As a department of political science, statistics is used to classify, arrange, and discuss facts relating to a part or the whole of a country or people, or facts relating to classes of individuals or interests in different countries, and especially those facts which illustrate the physical, social, moral, intellectual, political, industrial, and economical condition or changes of condition of the people, in so far as such conditions may be indicated through numerical and tabular statements.

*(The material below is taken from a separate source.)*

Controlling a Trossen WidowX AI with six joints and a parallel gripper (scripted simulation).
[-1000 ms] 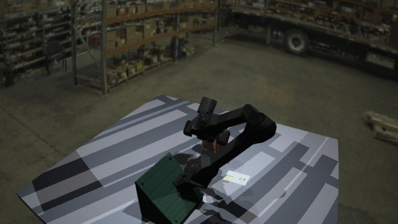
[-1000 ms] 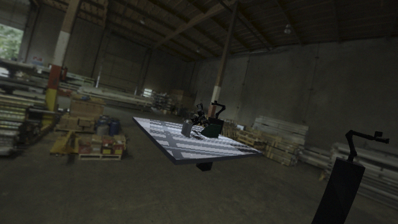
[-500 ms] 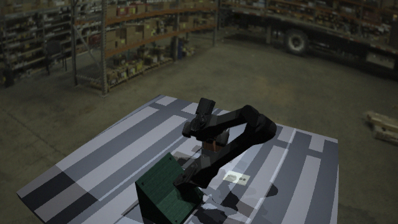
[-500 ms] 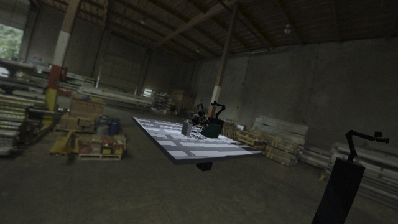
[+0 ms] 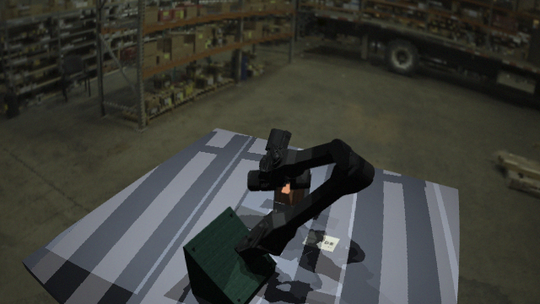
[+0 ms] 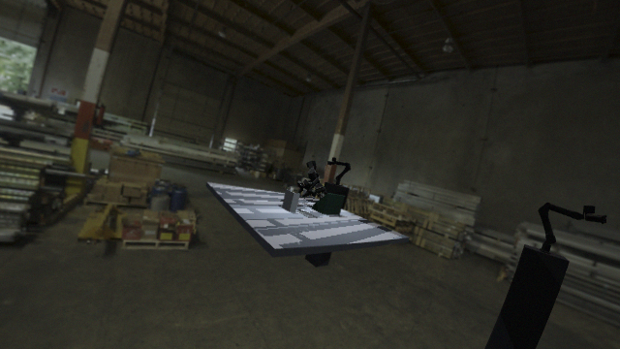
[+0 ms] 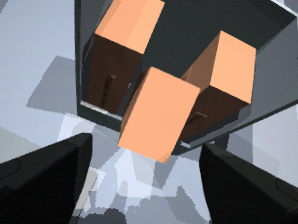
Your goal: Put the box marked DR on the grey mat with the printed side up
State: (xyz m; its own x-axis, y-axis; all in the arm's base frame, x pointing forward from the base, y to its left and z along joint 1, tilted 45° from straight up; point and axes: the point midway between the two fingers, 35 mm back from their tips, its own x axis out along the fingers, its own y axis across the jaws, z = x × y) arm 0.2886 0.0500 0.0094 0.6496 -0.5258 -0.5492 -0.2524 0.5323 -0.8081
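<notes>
DR box: stands in the bin (image 6: 291, 200) (image 7: 76, 75) among three orange-topped boxes; can't tell which, side codes unreadable.
Front box (image 7: 159, 115): stands askew nearest the fingers, in front of and between left-hand box (image 7: 116, 65) and right-hand box (image 7: 232, 70) in wrist view.
Gripper (image 5: 280, 181) (image 6: 302, 188) (image 7: 147, 148): partway open, holding nothing; pointed at the boxes.
Printed card (image 5: 330, 243): lies flat, reads DR, partly shaded.
Arm (image 5: 314, 204) (image 6: 312, 174): bent above the table, rising from green wedge base (image 5: 224, 249) (image 6: 330, 203).
Table (image 5: 169, 186) (image 6: 339, 237): striped in pale and darker grey, crossed by hard-edged shadows.
Floor (image 5: 359, 114) (image 6: 194, 301): dull concrete, dim.
Shelving (image 5: 141, 84): loaded with cartons, orange beams.
Beyond, top view: wheel (image 5: 402, 57) under a long dark vehicle body; wooden pallet (image 5: 521, 166) at right.
Exterior view: blue drums (image 6: 178, 198), striped column (image 6: 92, 82), grey walls (image 6: 533, 121); second arm (image 6: 547, 223) on dark pedestal (image 6: 533, 286).
</notes>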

It is not a matter of much consequence whether statistics is a science or a method. English writers on statistics generally consider that it constitutes a method. Continental writers more generally insist upon its being denominated a science. The American opinion follows that of the Continent. It is true that statistical research can be called a scientific method of determining facts, and for studying various phenomena from which laws relating to life, production, distribution, consumption, etc., can be drawn; and the method must be considered scientific, because by it facts can be clearly stated, classified, and analyzed, elements which make science. We speak of the science of botany, because, for one reason, all the facts relating to botany can be classified; and so as to other departments of knowledge, classification or the lack of it determining the scientific or unscientific character of the knowledge. Science demands a classification of facts so rigid that all men will consent to its integrity and to its use.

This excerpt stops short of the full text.